Scottish charity offers art therapy to Grenfell Tower victims
- Published
One month after the devastating Grenfell Tower fire, charities are working with survivors to help restore a degree of normality.
Among them is The Teapot Trust, a Scottish charity which provides art therapy to child victims of trauma in hospital.
It was set up in 2010 by Laura Young whose daughter, Verity, had hated her frequent visits to hospital.
"She would kick, she would bite, she would scream," said Ms Young.
"If we got her into the car and said we're going to hospital, she would be trying to get out, and we got to the point where we were literally at our wits' end."
Gain confidence
She said they found art a distraction which later, after Verity died, also became a way of helping children cope with trauma.
"I hit on the idea of getting one of our babysitters who was actually studying art at the time to meet up at hospital so that the main focus of the visit to hospital wasn't that she was going to have her blood test.

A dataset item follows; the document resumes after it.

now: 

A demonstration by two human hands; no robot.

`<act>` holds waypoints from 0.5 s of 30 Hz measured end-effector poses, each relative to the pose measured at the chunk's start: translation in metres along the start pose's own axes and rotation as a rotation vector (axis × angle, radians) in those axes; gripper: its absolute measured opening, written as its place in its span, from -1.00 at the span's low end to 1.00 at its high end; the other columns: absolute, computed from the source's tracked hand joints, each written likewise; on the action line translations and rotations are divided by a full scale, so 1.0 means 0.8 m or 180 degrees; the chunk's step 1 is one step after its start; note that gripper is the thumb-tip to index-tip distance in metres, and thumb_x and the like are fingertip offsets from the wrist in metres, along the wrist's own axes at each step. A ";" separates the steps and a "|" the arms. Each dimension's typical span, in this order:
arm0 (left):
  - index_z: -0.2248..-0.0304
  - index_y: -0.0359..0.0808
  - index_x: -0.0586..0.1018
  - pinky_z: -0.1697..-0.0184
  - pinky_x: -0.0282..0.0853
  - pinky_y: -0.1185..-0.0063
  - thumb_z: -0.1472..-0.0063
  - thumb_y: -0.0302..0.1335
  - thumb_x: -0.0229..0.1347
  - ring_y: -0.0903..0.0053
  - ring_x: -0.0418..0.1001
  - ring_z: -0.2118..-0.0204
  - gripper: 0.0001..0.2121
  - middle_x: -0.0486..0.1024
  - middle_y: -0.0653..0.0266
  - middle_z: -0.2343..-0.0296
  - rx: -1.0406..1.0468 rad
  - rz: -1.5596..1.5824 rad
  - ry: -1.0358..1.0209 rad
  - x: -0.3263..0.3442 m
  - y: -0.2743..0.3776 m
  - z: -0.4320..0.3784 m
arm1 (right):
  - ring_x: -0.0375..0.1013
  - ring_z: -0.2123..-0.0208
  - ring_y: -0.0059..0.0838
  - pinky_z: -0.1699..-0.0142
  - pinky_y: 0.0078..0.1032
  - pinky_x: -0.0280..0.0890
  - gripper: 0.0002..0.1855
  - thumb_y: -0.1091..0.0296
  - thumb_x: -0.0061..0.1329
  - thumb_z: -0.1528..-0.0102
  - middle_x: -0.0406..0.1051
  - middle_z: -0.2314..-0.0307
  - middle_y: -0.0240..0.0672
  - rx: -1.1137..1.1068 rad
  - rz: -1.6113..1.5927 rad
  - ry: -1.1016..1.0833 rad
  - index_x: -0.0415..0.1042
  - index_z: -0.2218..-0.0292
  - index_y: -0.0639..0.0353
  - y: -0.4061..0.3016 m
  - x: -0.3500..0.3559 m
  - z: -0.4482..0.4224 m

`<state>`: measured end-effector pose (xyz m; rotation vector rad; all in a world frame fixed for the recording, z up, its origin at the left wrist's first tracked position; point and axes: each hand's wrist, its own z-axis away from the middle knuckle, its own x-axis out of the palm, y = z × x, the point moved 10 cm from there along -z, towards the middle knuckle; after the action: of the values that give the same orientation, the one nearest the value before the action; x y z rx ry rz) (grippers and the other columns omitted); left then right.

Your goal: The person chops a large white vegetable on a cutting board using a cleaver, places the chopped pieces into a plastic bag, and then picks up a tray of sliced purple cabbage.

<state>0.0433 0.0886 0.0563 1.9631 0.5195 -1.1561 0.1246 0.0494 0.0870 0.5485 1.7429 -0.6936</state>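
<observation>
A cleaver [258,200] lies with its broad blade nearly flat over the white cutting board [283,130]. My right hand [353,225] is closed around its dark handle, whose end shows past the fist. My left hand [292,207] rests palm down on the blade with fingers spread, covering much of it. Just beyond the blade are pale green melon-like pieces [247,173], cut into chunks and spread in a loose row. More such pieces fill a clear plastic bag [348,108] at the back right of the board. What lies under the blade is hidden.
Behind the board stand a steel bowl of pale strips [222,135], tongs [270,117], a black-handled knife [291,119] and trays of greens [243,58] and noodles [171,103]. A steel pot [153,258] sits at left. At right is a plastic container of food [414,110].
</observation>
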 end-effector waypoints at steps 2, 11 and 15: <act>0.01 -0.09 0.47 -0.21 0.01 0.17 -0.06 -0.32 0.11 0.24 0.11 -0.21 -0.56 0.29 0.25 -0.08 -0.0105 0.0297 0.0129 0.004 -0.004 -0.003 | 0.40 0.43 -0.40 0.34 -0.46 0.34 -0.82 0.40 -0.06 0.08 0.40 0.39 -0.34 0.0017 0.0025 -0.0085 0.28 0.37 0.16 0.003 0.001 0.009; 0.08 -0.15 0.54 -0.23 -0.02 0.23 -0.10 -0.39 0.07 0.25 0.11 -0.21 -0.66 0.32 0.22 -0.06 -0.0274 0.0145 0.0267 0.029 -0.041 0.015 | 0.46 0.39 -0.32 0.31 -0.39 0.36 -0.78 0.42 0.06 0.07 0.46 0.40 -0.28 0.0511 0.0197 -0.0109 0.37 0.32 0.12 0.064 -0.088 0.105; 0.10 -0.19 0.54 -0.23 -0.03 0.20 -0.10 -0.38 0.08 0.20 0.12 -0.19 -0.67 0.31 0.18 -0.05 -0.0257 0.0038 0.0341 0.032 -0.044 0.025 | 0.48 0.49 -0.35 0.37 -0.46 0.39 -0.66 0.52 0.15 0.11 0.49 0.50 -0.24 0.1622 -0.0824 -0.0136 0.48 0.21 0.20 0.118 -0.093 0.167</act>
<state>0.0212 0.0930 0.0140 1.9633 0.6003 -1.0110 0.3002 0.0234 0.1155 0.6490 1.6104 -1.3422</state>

"I'd say we're going to see Christina at the hospital and whilst you're there they might do your bloods.
"And it meant she could come with a picture and say this is what I did today."
Now The Teapot Trust provides medical art therapists at hospitals and hospices in Scotland and London, helping children make something they can keep, gain in confidence and feel better able to cope - whatever their condition.
In one of the waiting areas of the Royal Hospital for Sick Children in Edinburgh there's a large table laden with art materials.
There are coloured felt tip pens, crayons and pencils, pots of paintbrushes, mounds of clay.
One of the art therapists is Shelly Kinloch. "They can just drop in and use the art materials however they want," she said.
"We also support them with building peer relationships and just trying to make the hospital experience a bit easier."
Paediatric art therapy is being offered to children caught up in the Grenfell tower tragedy, in which around 80 people died.
It is delivered on a one-to-one basis as well as in groups, giving the youngsters a chance to express themselves, help them feel more in control and learn how to cope with their situation.
Calming effect
Susan Rudnik is an art psychotherapist with The Teapot Trust working in London. She helped set up an art therapy space in a community centre close to the Grenfell Tower in the days after the blaze.
She said: "The children just have some art materials and they're free to do whatever they want to.
"That's been enormously helpful in this crisis and trauma whereby the children are just allowed a space to process their feelings through the art when words really aren't enough or even possible quite a lot of the time."
She added: "The tower features in a lot of their drawings because it's there, it's everybody's eye shot. It's in everything, it's everywhere we look, it's everywhere we go.
"But also there's a lot of other stuff, there's indescribable things, a lot of mess-making, a lot of stuff that's just processing which isn't pretty pictures or even horrible pictures, it's just something in the art materials themselves that really make it possible for the children to process some of their feelings in a very visceral way."
Back in Edinburgh, nine-year-old Wahaj, has been making a clay mask. He wants to give it to his cousin as a thank you present for fixing one of his games.
"I think it's better because if you sit there forever, it makes you feel bored," he said. "But over here when you're doing stuff, making stuff like masks is more fun."
Art therapist Eilidh Gilbertson said they have good results from their work.
"If something terrible's happened they can make an image that responds to that where they don't have the words to communicate.
"This calms them down, they get to work with other children, they get to work with materials, it can relax them and calm them down a little bit."